This piece was originally posted on Cato at Liberty

In a new column, Bruce Bartlett argues that U.S. corporate taxes are the lowest in the OECD, and therefore there is no need to reduce them. As usual, Bruce frames the debate as between sensible center-left economists like himself vs. crackpot Republicans. Yet on this issue, the great majority of serious tax scholars agree that a corporate tax rate cut is long overdue. Indeed, there is such broad agreement among experts that even the Obama White House is considering a corporate rate cut.

Bruce offers only weak and deceptive data in support of his views:

One would not know from the Republican document that corporate taxes are expected to raise just 1.3 percent of GDP in revenue this year, about a third of what it was in the 1950s.

This statistic does not show what Bruce pretends it shows. Corporate income taxes are paid by a subset of businesses called “C” corporations. But the share of total U.S. business income reported by C corporations has plunged in recent decades with the rise in other business structures, particularly LLCs and S corporations.

In a 2007 article in Tax Notes, PwC economist Peter Merrill showed that the share of total U.S. business income reported by C corporations fell from 71 percent in 1987 to just 49 percent by 2004. C corporations are less important business structures than they used to be, so it is to be expected that corporate taxes as a share of GDP has fallen.

Another way to see the relative decline in C corporations is to look at the ratio of C corporation revenues to GDP. In 1980, for example, C corporation revenues were more than two times larger than GDP ($6.1 trillion to $2.8 billion), but by 2008 C corporation revenues were only about 1.5 times larger than GDP ($22 trillion to $14 trillion). (Revenues from the IRS corporate report for those two years).

Bruce’s centerpiece is a table showing that U.S. corporate taxes as a share of GDP were 1.8 percent in 2008, a lower share than in other OECD countries. But the rise in LLCs and S corporations in the United States makes this table almost useless in furthering Bruce’s argument. C corporations may simply represent a smaller share of the overall economy in the United States than in other countries. To make his point, Bruce would need to show that taxes as a share of corporate profits are lower in the United States than elsewhere.

If taxes are low historically and in comparison with our global competitors, how are Republicans able to maintain that taxes are excessively high? They do so by ignoring the effective tax rate and concentrating solely on the statutory tax rate.

The effective tax rate Bruce refers to is the average effective rate, which is the rate he calculates in the faulty manner of taxes as a share of GDP. However, marginal effective rates are generally considered to be more important for international competitiveness. When Toyota is considering expanding its North American production at one of its U.S. or Canadian locations, it will look at the marginal effective tax rate in the two countries.
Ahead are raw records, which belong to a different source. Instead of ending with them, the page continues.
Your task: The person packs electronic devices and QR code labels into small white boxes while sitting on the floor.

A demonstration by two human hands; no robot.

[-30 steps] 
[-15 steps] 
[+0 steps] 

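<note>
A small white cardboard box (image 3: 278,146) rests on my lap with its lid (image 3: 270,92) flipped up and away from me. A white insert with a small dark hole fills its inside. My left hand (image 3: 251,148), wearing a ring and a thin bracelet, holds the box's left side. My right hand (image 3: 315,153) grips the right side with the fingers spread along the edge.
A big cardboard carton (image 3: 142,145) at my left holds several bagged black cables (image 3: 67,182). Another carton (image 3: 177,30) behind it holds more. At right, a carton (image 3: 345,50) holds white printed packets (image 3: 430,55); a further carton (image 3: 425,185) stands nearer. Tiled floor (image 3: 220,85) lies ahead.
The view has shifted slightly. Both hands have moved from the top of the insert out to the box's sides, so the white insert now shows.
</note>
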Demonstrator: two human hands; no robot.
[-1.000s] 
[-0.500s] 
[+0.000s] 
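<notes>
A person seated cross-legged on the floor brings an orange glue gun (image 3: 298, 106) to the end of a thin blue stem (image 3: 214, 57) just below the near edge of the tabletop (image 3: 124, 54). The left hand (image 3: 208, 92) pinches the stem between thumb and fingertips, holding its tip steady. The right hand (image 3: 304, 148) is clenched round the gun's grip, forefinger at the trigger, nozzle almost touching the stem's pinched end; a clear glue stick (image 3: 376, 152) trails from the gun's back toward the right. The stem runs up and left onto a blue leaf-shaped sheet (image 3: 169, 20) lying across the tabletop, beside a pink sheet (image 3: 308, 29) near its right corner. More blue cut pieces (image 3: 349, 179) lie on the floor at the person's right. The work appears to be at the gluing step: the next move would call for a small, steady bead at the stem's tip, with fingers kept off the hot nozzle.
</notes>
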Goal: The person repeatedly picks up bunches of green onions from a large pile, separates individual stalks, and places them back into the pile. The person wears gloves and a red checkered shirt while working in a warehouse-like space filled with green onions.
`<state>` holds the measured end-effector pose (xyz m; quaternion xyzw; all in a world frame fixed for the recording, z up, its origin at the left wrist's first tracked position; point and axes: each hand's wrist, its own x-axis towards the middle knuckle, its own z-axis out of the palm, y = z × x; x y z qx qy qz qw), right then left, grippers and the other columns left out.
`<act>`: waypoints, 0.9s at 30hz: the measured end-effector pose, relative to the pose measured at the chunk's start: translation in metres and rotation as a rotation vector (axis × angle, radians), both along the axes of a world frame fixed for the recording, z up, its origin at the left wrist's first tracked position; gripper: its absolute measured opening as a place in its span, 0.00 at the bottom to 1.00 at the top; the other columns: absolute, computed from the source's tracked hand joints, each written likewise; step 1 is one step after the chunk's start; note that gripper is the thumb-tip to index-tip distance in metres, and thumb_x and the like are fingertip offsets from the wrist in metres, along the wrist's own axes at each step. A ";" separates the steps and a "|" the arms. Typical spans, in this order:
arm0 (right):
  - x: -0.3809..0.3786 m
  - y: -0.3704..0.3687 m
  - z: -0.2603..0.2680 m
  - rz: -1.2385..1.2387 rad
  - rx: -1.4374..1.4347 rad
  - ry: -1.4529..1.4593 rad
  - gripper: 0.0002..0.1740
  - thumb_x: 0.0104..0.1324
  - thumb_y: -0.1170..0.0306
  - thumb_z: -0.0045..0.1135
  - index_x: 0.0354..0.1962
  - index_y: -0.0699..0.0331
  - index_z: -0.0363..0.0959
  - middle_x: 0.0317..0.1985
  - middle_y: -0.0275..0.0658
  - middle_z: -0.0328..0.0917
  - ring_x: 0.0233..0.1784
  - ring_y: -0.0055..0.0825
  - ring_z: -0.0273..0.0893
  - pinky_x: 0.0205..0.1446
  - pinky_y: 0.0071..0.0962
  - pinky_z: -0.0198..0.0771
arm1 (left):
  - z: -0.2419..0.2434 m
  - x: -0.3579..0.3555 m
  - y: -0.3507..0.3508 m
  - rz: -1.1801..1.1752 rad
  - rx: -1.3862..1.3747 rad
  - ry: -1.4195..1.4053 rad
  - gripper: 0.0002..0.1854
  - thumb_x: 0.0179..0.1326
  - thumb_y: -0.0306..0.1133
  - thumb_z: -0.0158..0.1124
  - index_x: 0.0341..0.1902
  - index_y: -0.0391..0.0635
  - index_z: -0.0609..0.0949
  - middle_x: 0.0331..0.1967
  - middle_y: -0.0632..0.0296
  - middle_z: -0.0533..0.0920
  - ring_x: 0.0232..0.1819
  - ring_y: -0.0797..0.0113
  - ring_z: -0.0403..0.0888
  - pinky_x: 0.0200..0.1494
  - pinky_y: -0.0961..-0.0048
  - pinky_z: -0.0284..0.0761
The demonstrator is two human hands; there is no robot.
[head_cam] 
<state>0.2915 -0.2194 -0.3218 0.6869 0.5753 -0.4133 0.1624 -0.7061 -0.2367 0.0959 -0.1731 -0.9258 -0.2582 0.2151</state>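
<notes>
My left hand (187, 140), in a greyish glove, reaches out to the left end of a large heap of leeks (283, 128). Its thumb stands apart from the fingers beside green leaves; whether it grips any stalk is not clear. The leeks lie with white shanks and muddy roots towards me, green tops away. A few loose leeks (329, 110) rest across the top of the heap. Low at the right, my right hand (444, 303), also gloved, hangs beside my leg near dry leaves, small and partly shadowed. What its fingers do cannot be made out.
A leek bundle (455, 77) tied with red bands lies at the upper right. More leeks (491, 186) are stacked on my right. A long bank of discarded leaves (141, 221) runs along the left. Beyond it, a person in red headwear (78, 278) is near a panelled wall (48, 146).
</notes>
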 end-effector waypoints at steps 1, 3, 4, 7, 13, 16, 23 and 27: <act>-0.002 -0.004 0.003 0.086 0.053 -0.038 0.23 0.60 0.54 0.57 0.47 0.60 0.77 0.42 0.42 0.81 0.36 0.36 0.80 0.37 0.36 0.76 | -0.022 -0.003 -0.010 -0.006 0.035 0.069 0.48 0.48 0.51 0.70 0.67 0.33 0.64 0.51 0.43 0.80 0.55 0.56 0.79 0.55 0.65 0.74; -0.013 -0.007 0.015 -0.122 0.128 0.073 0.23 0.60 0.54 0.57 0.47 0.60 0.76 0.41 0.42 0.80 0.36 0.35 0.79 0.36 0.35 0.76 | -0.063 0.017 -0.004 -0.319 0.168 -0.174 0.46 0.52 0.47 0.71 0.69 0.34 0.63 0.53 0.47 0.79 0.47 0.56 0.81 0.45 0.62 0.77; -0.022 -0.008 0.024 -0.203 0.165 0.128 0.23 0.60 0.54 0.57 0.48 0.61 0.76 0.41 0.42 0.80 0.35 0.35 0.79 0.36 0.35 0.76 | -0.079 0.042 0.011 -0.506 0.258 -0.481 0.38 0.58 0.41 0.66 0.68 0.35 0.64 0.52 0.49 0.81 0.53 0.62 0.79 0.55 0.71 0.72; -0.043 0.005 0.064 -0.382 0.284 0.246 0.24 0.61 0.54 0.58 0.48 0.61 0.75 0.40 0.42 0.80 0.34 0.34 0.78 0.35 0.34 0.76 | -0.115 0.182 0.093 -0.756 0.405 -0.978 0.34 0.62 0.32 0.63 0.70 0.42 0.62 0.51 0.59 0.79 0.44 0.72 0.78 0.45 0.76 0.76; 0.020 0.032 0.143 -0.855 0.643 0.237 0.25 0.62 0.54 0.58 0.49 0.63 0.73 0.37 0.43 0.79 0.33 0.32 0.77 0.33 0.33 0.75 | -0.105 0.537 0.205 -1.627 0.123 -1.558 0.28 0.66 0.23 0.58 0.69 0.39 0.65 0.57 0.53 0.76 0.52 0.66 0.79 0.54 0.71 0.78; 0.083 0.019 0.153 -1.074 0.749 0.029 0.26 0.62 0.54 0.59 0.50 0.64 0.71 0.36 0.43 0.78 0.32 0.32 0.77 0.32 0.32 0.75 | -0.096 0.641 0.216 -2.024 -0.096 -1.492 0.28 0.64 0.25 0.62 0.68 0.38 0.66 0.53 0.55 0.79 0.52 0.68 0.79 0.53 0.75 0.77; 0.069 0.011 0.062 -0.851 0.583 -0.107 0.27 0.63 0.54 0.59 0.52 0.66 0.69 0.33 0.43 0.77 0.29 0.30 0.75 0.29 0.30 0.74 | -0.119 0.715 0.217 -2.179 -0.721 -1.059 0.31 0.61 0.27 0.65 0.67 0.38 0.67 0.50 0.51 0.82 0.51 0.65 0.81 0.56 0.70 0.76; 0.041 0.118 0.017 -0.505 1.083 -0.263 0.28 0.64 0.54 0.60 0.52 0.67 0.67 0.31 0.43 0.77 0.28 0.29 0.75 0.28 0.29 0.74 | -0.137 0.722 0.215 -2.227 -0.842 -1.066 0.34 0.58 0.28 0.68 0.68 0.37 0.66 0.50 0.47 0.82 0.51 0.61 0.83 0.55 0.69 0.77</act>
And when it comes to marginal effective corporate tax rates, the United States has one of the highest rates in the world, according to a Cato study by tax scholars Jack Mintz and Duanjie Chen.

The economic importance of statutory tax rates is blown far out of proportion by Republicans looking for ways to make taxes look high when they are quite low.

Actually, statutory corporate tax rates are extremely important in the modern global economy because of the high mobility of corporate profits. In general, marginal effective tax rates drive real investment flows, but statutory corporate rates drive cross-border movements of reported income. Politicians frequently express their outrage at corporations pushing their profits offshore through transfer pricing and other techniques, but they could fix the problem anytime they wanted by slashing the uniquely high U.S. statutory corporate rate.   

This brings us back again to Bruce’s statistic that U.S. corporate taxes as a share of GDP are low at just 1.8 percent. Another reason that figure is low is that the high U.S. statutory rate is pushing reported income offshore through avoidance and evasion. If we cut the statutory corporate rate, the apparent low burden that Bruce points to would increase. This chart shows the inverse relationship between statutory corporate taxes and corporate taxes as a share of GDP.

By the way, if the importance of statutory corporate rates were “blown far out of proportion” as Bruce says, then why has every other advanced economy put so much effort into reducing its statutory rate over the last two decades? The answer is that liberal, centrist, and conservative governments around the world have understood that a country imposing a high statutory corporate rate shoots itself in the foot in today’s competitive world economy.

To sum up:

  • The U.S. has a low average effective corporate rate when measured incorrectly as a share of GDP, as Bruce does. The low rate results from the relative decline in C corporation business activity, the high U.S. statutory rate driving profits offshore, and the high U.S. marginal effective rate suppressing real investment.
  • The U.S. has one of the highest statutory corporate tax rates in the world. The high statutory rate drives reported income offshore, and it is also an important component of the marginal effective tax rate faced by companies.
  • The U.S. has one of the highest marginal effective corporate tax rates in the world according to some calculations, which likely reduces U.S. capital investment substantially. After all, “corporate taxes are the most harmful type of tax for economic growth,” according to the OECD.